Sharmeen_2021_Chem.Biodivers__

The chemical and pharmacological profiles of essential oils (EOs) hydrodistilled in yields of 0.03-0.77 % (w/w) from three exotic (Cinnamomum camphora, Petroselinum crispum, and Syzygium samarangense) and two endemic (Pittosporum senacia subsp. senacia and Syzygium coriaceum) medicinal plants were studied. GC-MS/GC-FID analysis of the EOs identified the most dominant components to be myristicin (40.3 %), myrcene (62.2 %), 1,8-cineole (54.0 %), beta-pinene (21.3 %) and (E)-beta-ocimene (24.4 %) in P. crispum, P. senacia and C. camphora, S. samarangense and S. coriaceum EOs, respectively.

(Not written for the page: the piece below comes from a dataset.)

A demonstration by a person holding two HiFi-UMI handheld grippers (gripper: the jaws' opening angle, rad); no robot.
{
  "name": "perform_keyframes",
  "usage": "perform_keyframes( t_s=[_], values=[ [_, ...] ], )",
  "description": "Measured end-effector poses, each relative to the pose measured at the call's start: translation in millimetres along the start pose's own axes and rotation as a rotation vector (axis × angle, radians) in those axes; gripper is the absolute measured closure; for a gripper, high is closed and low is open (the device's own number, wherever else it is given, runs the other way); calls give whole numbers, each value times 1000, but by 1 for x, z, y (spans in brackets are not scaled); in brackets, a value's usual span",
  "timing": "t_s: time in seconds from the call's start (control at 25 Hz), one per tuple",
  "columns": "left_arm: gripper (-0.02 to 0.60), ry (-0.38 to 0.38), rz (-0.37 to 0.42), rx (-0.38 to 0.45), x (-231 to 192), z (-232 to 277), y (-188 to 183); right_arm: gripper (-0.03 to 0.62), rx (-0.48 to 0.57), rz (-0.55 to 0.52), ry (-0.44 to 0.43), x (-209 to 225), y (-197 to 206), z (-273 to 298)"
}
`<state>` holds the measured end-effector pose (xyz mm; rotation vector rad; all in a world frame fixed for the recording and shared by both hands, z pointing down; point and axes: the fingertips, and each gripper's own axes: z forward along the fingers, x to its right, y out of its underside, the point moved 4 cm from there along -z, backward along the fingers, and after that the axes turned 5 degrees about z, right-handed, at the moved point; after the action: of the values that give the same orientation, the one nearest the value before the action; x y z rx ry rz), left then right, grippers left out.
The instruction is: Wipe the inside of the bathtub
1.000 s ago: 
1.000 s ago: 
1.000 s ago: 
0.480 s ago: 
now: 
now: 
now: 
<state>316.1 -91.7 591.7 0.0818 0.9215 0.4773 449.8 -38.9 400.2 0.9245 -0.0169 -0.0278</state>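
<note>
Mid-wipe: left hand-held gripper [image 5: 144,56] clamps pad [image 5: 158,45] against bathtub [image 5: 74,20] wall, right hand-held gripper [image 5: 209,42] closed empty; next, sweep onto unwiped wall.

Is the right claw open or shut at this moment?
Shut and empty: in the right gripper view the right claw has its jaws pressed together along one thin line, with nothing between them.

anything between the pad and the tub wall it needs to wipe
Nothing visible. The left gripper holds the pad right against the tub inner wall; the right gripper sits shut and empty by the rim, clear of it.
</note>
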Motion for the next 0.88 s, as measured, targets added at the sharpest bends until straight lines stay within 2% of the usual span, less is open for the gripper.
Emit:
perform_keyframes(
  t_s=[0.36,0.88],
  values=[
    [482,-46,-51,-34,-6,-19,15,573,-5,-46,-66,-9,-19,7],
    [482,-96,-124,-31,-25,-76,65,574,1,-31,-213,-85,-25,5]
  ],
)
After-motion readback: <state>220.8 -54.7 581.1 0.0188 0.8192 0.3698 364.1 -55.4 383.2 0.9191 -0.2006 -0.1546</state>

All EOs were found to possess anti-amylase (0.70-1.50mM ACAE/g EO) and anti-tyrosinase (109.35-158.23mg KAE/g) properties, whereas no glucosidase inhibition was displayed. Only Syzygium EOs acted as dual inhibitors of both acetyl- and butyryl-cholinesterases, while P. senacia and C. camphora EOs inhibited acetylcholinesterase selectively and P. crispum EO was inactive (AChE: 4.64-4.96mg GALAE/g; BChE: 5.96 and 7.10mg GALAE/g). Molecular docking revealed 1,8-cineole to present the best binding affinities with butyrylcholinesterase, amylase and tyrosinase, while both myristicin and beta-pinene with acetylcholinesterase and finally beta-pinene with glucosidase. In vitro antioxidant potency was also demonstrated in different assays (DPPH: 13.52-53.91mg TE/g, ABTS: 5.49-75.62mg TE/g; CUPRAC: 45.38-243.21mg TE/g, FRAP: 42.49-110.64mg TE/g; and phosphomolybdenum assay: 82.61-160.93mM TE/g). Principal component analysis revealed the EOs to differ greatly in their bioactivities due to their chemodiversity. This study has unveiled some interesting preliminary pharmacological profiles of the EOs that could be explored for their potential applications as phytotherapeutics.